**ACTIVITY**
The listing below holds a line with "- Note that" and a line with "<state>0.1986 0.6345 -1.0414". Reproduce those two lines exactly, plus everything between them.

**DATASET EXCERPT**
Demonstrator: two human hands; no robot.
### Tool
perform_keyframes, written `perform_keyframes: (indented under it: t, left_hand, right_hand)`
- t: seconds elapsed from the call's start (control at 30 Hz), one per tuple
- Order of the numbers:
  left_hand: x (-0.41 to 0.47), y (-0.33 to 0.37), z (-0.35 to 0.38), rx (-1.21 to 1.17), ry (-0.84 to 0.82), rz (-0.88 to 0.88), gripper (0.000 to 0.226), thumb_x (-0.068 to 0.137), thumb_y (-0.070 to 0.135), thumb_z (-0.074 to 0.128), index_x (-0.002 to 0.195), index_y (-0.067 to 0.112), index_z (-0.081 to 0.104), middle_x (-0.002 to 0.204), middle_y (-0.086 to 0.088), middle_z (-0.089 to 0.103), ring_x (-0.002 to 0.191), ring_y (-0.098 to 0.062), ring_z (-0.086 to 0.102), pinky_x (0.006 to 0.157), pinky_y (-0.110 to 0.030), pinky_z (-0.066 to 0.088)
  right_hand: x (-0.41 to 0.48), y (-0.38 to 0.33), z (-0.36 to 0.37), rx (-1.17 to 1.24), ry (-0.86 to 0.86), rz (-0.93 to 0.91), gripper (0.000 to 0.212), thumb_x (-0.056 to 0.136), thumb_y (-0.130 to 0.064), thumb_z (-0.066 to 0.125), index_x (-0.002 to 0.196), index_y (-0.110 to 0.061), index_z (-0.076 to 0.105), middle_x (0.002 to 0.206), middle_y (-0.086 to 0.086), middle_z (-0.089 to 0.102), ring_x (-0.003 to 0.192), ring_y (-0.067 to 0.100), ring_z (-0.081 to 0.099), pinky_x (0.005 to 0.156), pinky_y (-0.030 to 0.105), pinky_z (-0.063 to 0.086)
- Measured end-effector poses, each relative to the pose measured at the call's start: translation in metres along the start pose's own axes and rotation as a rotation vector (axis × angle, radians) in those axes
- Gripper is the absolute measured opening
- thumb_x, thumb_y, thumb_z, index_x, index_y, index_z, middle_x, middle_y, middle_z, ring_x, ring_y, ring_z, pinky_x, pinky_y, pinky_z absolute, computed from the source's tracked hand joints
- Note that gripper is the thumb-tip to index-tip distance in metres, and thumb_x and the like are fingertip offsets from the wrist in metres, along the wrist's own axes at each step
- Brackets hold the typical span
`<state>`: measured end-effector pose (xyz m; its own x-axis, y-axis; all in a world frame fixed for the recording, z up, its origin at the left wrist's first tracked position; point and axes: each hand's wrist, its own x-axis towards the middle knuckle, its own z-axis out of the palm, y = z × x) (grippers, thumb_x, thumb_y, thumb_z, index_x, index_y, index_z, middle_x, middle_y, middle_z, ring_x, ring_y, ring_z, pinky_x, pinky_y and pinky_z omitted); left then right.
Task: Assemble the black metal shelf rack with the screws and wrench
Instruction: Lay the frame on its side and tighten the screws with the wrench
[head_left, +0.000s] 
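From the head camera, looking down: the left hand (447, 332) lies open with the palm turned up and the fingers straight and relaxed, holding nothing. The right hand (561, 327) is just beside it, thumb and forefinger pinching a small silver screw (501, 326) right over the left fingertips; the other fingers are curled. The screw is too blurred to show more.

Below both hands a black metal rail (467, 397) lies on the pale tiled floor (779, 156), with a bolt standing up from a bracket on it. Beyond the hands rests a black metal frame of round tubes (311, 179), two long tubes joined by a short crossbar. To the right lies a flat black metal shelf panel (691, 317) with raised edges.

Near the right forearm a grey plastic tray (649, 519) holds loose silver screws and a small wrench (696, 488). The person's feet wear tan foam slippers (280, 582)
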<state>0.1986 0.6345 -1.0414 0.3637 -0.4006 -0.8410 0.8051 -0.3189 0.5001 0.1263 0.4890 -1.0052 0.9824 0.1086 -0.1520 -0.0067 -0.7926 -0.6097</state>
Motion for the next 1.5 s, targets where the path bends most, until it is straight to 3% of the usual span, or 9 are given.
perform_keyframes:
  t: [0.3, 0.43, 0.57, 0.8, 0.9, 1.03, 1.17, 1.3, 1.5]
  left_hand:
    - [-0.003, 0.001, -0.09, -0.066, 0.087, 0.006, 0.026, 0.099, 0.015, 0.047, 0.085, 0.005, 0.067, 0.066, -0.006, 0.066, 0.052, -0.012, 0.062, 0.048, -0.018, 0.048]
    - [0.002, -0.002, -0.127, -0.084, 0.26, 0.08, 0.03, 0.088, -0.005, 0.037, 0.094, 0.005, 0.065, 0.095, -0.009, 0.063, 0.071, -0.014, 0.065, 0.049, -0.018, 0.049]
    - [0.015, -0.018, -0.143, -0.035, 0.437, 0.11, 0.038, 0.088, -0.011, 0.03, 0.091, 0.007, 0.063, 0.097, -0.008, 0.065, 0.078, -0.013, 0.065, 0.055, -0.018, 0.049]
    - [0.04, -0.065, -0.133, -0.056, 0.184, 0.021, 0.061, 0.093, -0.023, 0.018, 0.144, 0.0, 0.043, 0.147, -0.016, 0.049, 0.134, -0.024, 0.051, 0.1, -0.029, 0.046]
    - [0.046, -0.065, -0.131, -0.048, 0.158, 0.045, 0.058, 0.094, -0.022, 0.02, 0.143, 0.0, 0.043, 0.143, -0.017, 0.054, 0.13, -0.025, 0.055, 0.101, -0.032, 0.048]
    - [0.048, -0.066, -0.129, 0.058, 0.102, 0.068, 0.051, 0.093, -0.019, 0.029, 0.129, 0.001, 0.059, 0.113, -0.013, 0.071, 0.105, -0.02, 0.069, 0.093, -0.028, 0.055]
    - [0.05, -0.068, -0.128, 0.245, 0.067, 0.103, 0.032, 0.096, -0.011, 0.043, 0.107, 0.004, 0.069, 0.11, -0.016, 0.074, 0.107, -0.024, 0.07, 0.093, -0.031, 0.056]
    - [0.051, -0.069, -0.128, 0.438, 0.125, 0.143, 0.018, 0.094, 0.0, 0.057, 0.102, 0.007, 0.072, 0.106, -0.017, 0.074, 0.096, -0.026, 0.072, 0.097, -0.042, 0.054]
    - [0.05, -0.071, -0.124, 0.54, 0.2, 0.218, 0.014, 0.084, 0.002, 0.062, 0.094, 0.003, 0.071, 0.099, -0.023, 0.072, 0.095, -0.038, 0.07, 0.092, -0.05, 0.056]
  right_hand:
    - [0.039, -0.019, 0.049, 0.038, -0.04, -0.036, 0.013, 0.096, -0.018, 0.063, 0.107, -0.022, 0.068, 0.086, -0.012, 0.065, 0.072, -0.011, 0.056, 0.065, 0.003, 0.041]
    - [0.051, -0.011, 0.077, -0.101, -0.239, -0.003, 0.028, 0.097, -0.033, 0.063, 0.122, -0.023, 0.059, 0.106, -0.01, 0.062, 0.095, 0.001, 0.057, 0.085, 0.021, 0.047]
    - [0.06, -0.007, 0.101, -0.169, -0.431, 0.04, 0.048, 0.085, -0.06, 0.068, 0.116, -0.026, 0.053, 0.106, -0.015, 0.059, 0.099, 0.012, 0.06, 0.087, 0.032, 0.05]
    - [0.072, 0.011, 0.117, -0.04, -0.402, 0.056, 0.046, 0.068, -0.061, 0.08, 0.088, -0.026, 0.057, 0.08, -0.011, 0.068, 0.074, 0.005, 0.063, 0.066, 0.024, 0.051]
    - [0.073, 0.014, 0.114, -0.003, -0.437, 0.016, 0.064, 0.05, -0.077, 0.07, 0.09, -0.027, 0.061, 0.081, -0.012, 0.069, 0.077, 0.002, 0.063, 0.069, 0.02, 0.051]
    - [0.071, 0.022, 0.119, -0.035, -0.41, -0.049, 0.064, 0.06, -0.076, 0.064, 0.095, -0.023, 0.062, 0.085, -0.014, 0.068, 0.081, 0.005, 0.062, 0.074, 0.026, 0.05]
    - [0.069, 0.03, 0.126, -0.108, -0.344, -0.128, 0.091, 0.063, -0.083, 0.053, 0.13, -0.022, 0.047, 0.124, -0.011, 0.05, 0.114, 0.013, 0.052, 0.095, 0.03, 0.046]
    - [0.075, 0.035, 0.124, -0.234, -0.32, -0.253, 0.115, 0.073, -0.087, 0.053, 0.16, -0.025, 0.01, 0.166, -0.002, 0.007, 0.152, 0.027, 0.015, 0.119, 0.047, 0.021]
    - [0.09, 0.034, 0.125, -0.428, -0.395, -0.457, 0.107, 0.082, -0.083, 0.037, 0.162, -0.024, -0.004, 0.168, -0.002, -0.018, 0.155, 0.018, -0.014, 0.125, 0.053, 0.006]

**ANSWER AREA**
- Note that gripper is the thumb-tip to index-tip distance in metres, and thumb_x and the like are fingertip offsets from the wrist in metres, along the wrist's own axes at each step
- Brackets hold the typical span
`<state>`: measured end-effector pose (xyz m; its own x-axis, y-axis; all in a world frame fixed for the recording, z up, its origin at the left wrist's first tracked position; point and axes: each hand's wrist, its own x-axis towards the middle knuckle, its own z-axis out of the palm, y = z × x) (grippers, thumb_x, thumb_y, thumb_z, index_x, index_y, index_z, middle_x, middle_y, middle_z, ring_x, ring_y, ring_z, pinky_x, pinky_y and pinky_z omitted); left then right.
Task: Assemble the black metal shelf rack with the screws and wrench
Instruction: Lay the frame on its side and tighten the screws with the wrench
[head_left, +0.000s] 
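From the head camera, looking down: the left hand (447, 332) lies open with the palm turned up and the fingers straight and relaxed, holding nothing. The right hand (561, 327) is just beside it, thumb and forefinger pinching a small silver screw (501, 326) right over the left fingertips; the other fingers are curled. The screw is too blurred to show more.

Below both hands a black metal rail (467, 397) lies on the pale tiled floor (779, 156), with a bolt standing up from a bracket on it. Beyond the hands rests a black metal frame of round tubes (311, 179), two long tubes joined by a short crossbar. To the right lies a flat black metal shelf panel (691, 317) with raised edges.

Near the right forearm a grey plastic tray (649, 519) holds loose silver screws and a small wrench (696, 488). The person's feet wear tan foam slippers (280, 582)
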<state>0.1986 0.6345 -1.0414 0.3637 -0.4006 -0.8410 0.8051 -0.3189 0.5001 0.1263 0.4890 -1.0052 0.9824 0.1086 -0.1520 -0.0067 -0.7926 -0.6097</state>

The exercise is now finished.